Ants! On your GPU! With JAX!
Project description
Thanks ants!
Thants
Multi-agent and multi-team reinforcement-learning environment modelling ant foraging
Introduction
Thants is a rl environment library based on models of ant colonies foraging for food, also supporting environments with multiple competing colonies.
Thants is implemented using JAX, allowing the environments to be run on GPU enabling large scale performant simulation, and the ability to run environments alongside JAX and Pytorch ML tools.
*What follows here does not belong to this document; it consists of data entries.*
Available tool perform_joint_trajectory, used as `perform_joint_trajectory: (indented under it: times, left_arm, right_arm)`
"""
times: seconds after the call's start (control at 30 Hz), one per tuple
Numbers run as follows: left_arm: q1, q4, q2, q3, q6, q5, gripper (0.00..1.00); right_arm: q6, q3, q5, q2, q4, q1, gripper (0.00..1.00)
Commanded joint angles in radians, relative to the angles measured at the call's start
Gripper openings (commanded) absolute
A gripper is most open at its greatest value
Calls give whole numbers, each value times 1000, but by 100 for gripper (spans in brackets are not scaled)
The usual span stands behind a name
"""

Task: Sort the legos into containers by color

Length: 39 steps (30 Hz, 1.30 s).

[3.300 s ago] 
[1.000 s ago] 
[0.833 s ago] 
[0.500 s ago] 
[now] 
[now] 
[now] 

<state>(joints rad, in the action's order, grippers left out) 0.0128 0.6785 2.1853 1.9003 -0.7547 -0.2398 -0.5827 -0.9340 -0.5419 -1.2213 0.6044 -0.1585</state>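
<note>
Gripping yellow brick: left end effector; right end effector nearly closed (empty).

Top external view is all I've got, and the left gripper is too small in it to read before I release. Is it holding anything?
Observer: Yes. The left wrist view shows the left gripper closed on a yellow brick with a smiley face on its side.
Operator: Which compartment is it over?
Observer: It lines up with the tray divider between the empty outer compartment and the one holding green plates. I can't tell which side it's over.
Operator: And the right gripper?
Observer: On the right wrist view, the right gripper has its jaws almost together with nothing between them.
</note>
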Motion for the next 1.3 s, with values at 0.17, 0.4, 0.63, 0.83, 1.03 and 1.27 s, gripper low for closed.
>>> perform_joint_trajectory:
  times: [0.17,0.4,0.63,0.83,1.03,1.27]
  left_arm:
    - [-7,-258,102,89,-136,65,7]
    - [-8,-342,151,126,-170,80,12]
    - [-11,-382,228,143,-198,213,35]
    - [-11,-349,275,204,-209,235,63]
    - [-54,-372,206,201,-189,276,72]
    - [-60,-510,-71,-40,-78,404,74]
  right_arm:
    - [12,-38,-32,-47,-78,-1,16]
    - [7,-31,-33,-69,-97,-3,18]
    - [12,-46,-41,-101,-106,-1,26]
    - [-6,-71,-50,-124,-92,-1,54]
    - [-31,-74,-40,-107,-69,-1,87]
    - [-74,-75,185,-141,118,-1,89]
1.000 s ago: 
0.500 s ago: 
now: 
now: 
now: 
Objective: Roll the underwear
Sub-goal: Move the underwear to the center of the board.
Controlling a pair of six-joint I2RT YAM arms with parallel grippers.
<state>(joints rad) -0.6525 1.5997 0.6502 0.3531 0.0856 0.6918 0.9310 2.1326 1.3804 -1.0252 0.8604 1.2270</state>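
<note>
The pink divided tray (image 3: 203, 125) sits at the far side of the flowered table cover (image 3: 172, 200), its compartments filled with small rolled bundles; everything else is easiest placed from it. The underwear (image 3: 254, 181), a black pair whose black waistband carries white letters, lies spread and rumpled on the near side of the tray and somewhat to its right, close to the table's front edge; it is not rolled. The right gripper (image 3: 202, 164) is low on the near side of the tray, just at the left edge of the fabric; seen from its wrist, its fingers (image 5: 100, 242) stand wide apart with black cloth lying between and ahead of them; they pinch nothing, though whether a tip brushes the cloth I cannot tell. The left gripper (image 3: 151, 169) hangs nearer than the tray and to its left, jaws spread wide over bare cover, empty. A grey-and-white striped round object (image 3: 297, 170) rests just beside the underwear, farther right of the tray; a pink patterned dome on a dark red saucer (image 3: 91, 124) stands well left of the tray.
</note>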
The environment is implemented using the Jumanji RL environment API, with some modification for the multi-colony case.
Usage
Installation
Thants can be installed from pypi using
pip install thants
Examples
Single Colony
The single colony environment follows the Jumanji environment API, with actions provided as an array of individual actions:
from thants.envs import ThantsMono
import jax
env = ThantsMono(dims=(50, 50))
key = jax.random.PRNGKey(101)
state, obs = env.reset(key)
state_history = [state]
for _ in range(50):
key, action_key = jax.random.split(key, 2)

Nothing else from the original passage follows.